OK, that's it. We've had it. Don't you think the bust-up of the Pitt power couple was enough for one year? Our fragile psyches really can't take anymore breakups of the rich and beautiful, yet now we're told the preggers Denise Richards is divorcing Charlie Sheen? I mean, what the fuck? You can't do this to us, Denise Richards. We refuse to accept this. You just march yourself right on over to your lawyer's office and you just rip those divorce papers right up. Go on now. Chop chop.

It's a very Parker-Crudupian breakup, what with Denise being 6 months pregnant and all, but is there a Claire Danes figure in the picture? Richards gives no hint of that, opting to site the ever-popular "irreconcilable differences" as the reason for the divorce, but c'mon, this is Charlie Sheen we're talkin' about! You can take the boy out of the Heidi Fleiss-run bordello, but you can't take the bordello out of the boy.

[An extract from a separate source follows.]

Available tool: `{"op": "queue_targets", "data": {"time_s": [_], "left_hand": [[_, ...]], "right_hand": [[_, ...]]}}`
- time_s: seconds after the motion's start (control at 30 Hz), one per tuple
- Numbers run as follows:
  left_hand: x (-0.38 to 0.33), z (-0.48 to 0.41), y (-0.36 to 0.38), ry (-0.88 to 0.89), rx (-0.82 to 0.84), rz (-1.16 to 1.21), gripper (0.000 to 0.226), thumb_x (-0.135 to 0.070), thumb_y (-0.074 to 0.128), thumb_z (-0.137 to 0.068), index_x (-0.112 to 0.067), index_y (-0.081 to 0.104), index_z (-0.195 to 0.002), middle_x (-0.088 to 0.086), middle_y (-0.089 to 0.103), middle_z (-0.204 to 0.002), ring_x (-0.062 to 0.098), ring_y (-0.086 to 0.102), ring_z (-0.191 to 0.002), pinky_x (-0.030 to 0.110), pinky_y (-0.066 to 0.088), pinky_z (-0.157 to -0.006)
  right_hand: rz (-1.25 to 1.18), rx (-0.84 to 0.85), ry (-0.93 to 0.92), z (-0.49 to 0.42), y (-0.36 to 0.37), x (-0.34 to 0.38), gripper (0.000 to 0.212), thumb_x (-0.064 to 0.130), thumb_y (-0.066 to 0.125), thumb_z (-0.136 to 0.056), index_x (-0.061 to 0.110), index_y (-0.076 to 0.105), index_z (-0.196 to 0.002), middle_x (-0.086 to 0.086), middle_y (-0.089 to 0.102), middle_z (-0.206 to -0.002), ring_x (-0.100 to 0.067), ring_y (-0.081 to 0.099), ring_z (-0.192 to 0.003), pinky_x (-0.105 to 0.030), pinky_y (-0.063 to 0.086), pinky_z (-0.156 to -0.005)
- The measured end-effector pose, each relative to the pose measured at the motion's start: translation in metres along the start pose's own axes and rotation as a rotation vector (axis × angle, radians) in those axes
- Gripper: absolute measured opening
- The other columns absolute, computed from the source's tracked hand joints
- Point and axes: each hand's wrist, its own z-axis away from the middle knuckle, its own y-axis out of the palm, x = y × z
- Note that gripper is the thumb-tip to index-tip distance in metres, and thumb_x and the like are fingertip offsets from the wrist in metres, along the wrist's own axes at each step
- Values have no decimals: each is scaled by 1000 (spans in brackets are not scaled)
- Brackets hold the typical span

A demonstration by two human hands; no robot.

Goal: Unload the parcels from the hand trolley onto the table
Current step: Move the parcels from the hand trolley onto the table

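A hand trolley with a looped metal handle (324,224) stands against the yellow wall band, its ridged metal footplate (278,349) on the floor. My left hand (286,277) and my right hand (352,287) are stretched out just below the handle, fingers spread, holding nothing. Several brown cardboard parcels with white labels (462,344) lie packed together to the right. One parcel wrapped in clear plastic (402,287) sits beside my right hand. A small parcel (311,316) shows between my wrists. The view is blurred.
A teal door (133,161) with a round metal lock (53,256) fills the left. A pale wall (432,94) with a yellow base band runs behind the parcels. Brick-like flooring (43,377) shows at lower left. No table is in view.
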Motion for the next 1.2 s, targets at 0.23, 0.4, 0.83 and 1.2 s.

Richards is seeking full custody of their one-year-old daughter, Sam, and the as-yet-to-be-born baby, but wants Sheen to have visitation rights. In the legal papers, which were filed on Tuesday, she's also asking for "miscellaneous jewelry and other personal effects," and also "earnings and accumulations of Petitioner from and after the date of separation." Two and a half years of marriage and all that's left are a few gaudy baubles and geegaws, some spending money, and a couple of innocent, wide-eyed babes, soon to have their beloved parents ripped apart. There is no God. We're going to go drown our sorrows in bourbon and Jesus juice at Neverland ranch now. See ya.